How would we "prove" that prankster aliens weren't reducing our pain every time we took an aspirin?
The problem here is that people are appealing to different meanings of the word "prove." From an empirical scientific perspective, nothing is proved
absolutely, such that no possible future discovery could overturn the weight of that proof. What had better "proofs" to support it than Newtonian physics? In the late C18th you'd have been considered a madman to doubt the universal validity of Newtonian laws. Then Einstein comes along and, whoops, we can prove that there are limits to the explanatory power of Newtonian physics.

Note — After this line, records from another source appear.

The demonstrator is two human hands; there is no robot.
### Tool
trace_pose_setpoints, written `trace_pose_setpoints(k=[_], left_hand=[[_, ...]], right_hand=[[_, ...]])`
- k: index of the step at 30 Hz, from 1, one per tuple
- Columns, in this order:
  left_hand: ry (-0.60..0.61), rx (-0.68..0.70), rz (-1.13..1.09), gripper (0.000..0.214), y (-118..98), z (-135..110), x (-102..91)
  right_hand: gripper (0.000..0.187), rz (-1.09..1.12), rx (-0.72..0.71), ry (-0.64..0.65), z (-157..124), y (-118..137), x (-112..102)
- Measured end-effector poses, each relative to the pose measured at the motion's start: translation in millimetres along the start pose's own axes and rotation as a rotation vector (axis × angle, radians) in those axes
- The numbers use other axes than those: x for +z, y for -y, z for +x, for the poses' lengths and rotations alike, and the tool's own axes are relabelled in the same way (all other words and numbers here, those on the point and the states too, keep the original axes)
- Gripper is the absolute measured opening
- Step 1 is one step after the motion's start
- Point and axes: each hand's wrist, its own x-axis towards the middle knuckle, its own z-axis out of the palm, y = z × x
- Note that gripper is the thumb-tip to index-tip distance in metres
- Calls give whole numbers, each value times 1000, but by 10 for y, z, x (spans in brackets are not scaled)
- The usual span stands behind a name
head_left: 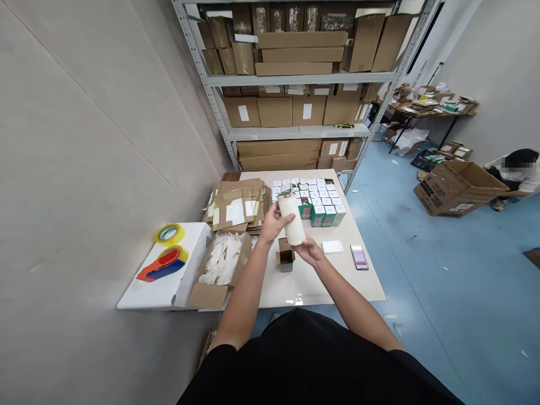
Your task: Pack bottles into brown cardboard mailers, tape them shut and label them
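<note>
Over the table I hold a cream-white tumbler [294, 228] with a metallic rim, tilted slightly, its top pointing away from me. My left hand [272, 225] is wrapped round its side, thumb across the front. The fingers of my right hand [310, 251] grip the base. Just below, a small open carton [286, 266] stands on the table with its flaps up; its inside looks dark. Behind the tumbler sit rows of small green-and-white boxes [329, 211], a few of them with open tops. A white card or flat box [332, 247] lies right of my right hand.
Flattened cardboard [228, 205] is stacked at the table's left, near a box of white paper strips [225, 259]. Tape rolls [169, 233] and a tape dispenser [162, 267] rest on a white box. A phone [359, 257] lies right. Behind stands a loaded shelf [295, 133]; a person [517, 171] crouches far right.
</note>
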Motion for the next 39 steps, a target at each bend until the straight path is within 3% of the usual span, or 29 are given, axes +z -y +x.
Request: trace_pose_setpoints(k=[4, 9, 18, 22, 28, 34, 39], left_hand=[[16, 27, 82, 74, -114, 96, 33], [96, 2, -13, 85, -174, 161, 1], [36, -28, 200, 103, -407, 261, -34], [58, -19, 182, 108, -487, 273, 43], [171, -65, 43, 116, -477, 267, 75], [123, -90, 44, 119, -400, 295, 58], [75, -50, -36, 119, -377, 291, 99]], right_hand=[[69, -1, -15, 12, -2, -13, 62], [64, 10, 2, 6, 27, 86, 88], [62, -172, -141, -124, 132, 129, 47], [73, -298, -158, -96, 141, 242, 33], [106, -480, -146, 21, 205, 548, 86], [120, -634, -263, -115, 225, 577, 149], [117, -594, -226, -48, 214, 536, 172]])
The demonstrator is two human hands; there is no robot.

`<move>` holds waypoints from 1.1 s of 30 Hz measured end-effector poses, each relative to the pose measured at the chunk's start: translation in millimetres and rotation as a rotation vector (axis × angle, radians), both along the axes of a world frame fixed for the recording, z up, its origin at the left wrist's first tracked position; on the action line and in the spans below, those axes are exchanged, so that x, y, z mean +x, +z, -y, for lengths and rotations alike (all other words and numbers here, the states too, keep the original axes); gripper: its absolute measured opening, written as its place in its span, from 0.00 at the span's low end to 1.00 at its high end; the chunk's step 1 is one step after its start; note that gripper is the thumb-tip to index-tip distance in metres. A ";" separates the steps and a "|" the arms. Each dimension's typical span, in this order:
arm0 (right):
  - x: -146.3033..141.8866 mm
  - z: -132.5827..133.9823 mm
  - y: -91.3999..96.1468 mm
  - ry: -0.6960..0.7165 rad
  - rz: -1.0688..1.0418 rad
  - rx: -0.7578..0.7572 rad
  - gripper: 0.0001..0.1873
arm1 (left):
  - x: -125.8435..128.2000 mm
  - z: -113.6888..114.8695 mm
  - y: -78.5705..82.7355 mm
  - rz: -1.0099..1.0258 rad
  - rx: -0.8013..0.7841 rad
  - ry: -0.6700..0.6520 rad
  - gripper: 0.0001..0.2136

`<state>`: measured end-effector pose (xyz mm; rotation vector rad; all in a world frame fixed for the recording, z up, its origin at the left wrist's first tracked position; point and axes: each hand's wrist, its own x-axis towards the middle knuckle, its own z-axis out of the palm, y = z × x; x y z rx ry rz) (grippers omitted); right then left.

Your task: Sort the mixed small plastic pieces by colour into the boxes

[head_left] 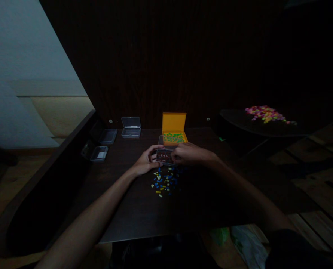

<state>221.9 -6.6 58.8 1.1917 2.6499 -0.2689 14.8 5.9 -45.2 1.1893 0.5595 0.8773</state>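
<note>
A small clear plastic box [164, 156] with several brownish-pink pieces inside lies on the dark table. Wrapped round its left end is my left hand [146, 161], thumb along the near edge and fingers along the far side. My right hand [183, 154] bends over the box's right end with its fingers curled together; its fingertips are hidden, and any piece in them is too small to make out. Just in front of the box, small blue, yellow and cream building bricks [166, 181] lie scattered. Right behind it stands an orange box [174, 122], lid up, holding green pieces.
Transparent cases with raised lids, one at the back [131, 132], one at left [108, 136] and a smaller one [99, 154], stand on the table [133, 220]. A dark side panel [43, 186] rises at left. Colourful pieces [267, 114] are heaped on a rounded surface at right.
</note>
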 end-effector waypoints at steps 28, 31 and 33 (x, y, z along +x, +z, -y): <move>-1.3 4.1 5.1 -0.017 0.033 -0.114 0.11 | 0.0 0.3 1.2 0.003 0.015 -0.013 0.31; -2.0 4.0 4.9 -0.003 0.041 -0.161 0.11 | -0.1 -0.2 0.4 0.010 0.013 -0.015 0.32; -2.1 3.7 5.1 -0.005 0.029 -0.162 0.12 | -0.2 -0.4 0.2 0.009 0.009 -0.017 0.32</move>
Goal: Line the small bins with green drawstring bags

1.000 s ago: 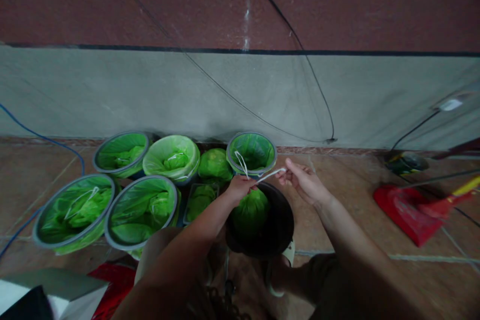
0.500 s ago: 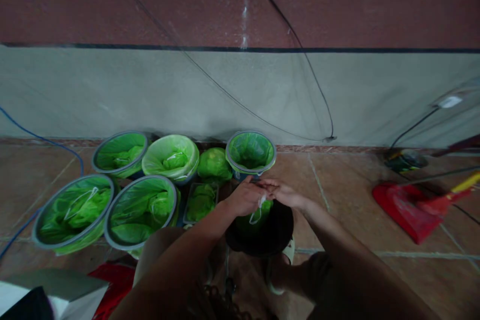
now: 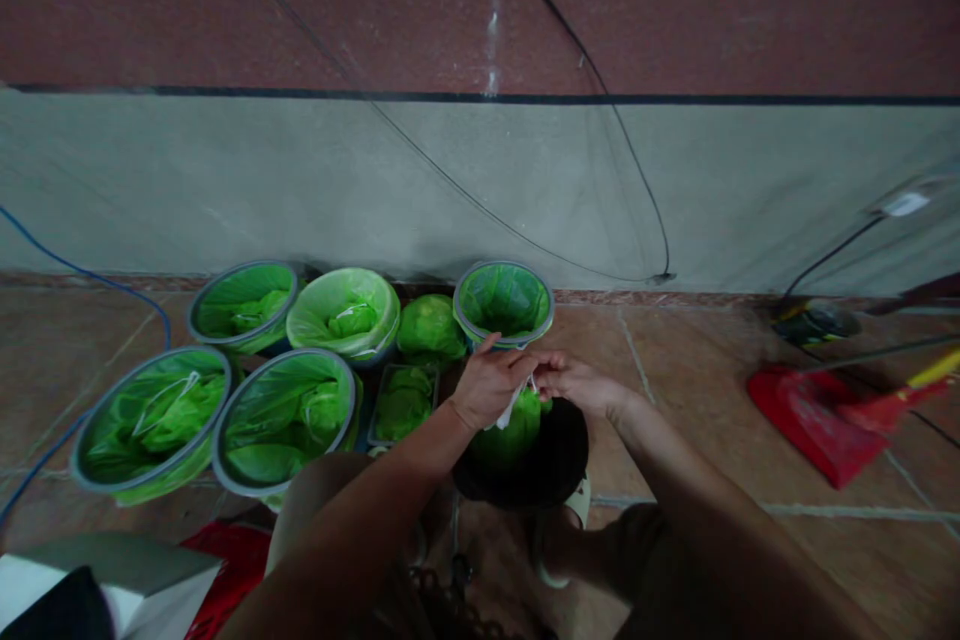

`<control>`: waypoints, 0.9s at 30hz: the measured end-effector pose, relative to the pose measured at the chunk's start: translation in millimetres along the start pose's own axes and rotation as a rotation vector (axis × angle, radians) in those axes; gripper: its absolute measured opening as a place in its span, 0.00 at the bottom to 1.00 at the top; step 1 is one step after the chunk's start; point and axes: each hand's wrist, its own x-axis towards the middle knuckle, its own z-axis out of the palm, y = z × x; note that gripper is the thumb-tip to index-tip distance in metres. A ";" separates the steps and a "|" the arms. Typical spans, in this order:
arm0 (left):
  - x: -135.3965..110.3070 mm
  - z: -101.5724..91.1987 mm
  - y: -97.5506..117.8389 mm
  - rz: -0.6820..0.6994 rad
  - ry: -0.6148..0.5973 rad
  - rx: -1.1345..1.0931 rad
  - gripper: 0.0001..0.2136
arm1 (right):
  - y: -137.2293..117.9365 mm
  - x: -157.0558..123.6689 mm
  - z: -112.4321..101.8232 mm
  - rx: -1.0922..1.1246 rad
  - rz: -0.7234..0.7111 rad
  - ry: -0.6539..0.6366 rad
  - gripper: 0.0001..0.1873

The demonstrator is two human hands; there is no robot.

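Green bag [image 3: 517, 445] sits in the left part of the dark bucket [image 3: 568, 468], neck up. White drawstring [image 3: 510, 410] at the neck; left hand [image 3: 495, 386] and right hand [image 3: 576, 384] meet there, fingers narrow, pinched on the string, exact grip hidden. Looks like tying: I'd bunch the neck tight, pull both sides evenly, seat the knot low on the plastic. One-sided yank could tear it; let the bucket take the weight. Lined bin [image 3: 504, 294] just beyond, far side; bagged bins [image 3: 259, 402] left; red dustpan [image 3: 799, 428] right, well apart.
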 end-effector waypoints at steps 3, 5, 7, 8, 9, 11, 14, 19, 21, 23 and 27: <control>0.0 1.9 -4.2 -0.004 0.081 0.109 0.10 | 1.6 1.4 -1.8 -0.035 0.004 0.082 0.15; 0.0 4.3 -7.3 0.007 0.116 0.204 0.12 | 3.0 4.0 -2.6 -0.114 0.012 0.139 0.15; -0.2 6.9 -9.3 0.018 0.125 0.278 0.13 | 2.6 6.7 -2.4 -0.266 -0.006 0.194 0.12; -0.4 8.1 -9.6 0.019 0.120 0.301 0.13 | 1.5 7.6 -1.7 -0.381 -0.034 0.226 0.10; -0.8 9.3 -9.7 0.014 0.106 0.314 0.12 | -0.3 8.0 -0.6 -0.518 -0.073 0.261 0.08; -1.7 11.7 -9.1 -0.018 0.062 0.317 0.11 | -4.7 6.7 2.6 -0.823 -0.160 0.324 0.07; -3.2 14.8 -8.6 -0.113 0.016 0.275 0.10 | -10.8 0.9 6.2 -1.239 -0.181 0.406 0.10; -6.6 16.5 -12.1 -0.251 0.051 0.194 0.09 | -17.9 -10.1 -10.5 -1.481 0.114 0.624 0.14; -7.6 16.5 -13.5 -0.279 0.060 0.181 0.09 | -20.1 -13.5 -22.8 -1.440 0.185 0.695 0.14; -7.9 16.8 -13.8 -0.296 0.059 0.182 0.10 | -20.3 -15.8 -32.1 -1.382 0.197 0.756 0.12; -6.1 18.1 -10.9 -0.351 0.049 0.199 0.12 | -10.8 -12.4 -31.3 -1.209 0.143 0.772 0.10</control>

On an empirical basis, proof can only ever rise to the level of "best evidence" and never to the level of "it could not possibly be otherwise." The existence of a supernatural being of some kind can never be proven "beyond all possible future doubt" by empirical evidence (although an actually
omnipotent being can establish its existence beyond all possible doubt simply by willing that this be the case). But it's fair to say that the existence of such a being could be "proven" to the same degree of confidence as, to use DrKitten's example, the efficacy of any given medical procedure.
So, if a guy floats up to you on a cloud and says "I'm the great hoodly doodly FlumWump and have magical powers!" and then proceeds to perform a series of magical acts for you under controlled circumstances and before competent and impartial witnesses, it is fair to say that that being has proven it's capacity to perform paranormal acts. It is also fair to say that this does not mean that at some future occasion these acts may be proven
not to be paranormal, but merely the products of a technological capacity beyond our current understanding.